19/08/2009

ABBESSES



L’homme aux proportions démesurées qui descend deux à deux les marches du trop long escalier en colimaçon.
Veste beige mi-cuisse et large besace qui pendouille jusqu’aux genoux. Drôle d’oiseau ce bonhomme à la silhouette « d’homme qui marche ».
J’admire l’agilité et la maladresse qui se confondent progressivement dans ce corps aux prises avec l’apesanteur.
Évidemment j’essaye à mon tour de refaire ce passe-passe circulaire mais mes jambes sont trop courtes et depuis toujours bizarrement agencées : les pieds rentrées vers l’intérieur boudant impertinemment le monde extérieur.
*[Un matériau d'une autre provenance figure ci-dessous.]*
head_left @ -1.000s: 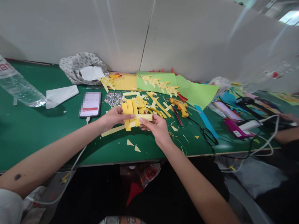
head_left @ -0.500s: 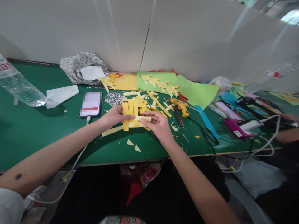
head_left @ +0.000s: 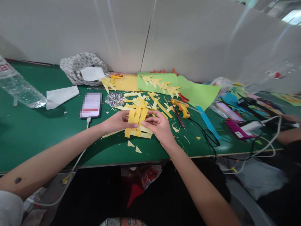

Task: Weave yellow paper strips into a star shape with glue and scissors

Ils se regardent en chien de faïence renâclant devant l’obstacle, tels des chevaux boiteux non ferrés.
Mon corps fait pâle figure à côté de celui de l’intrépide urbain dégingandé.
Ma physionomie n’étant pas adaptée à ces jeux périlleux, ce qui devait arriver se produisit donc : ma jambe gauche empressée de retrouver sa rivale et compère droitière ou peut-être excitée à l’idée de la devancer, alla frapper lourdement le long de cette dernière.
Les épaules, habituées à ces étourderies de l’étage inférieur, tentèrent vainement de rétablir l’équilibre en repoussant le corps en arrière. Trop tard, le soldat frappé de plein fouet s’étale dans l’escalier.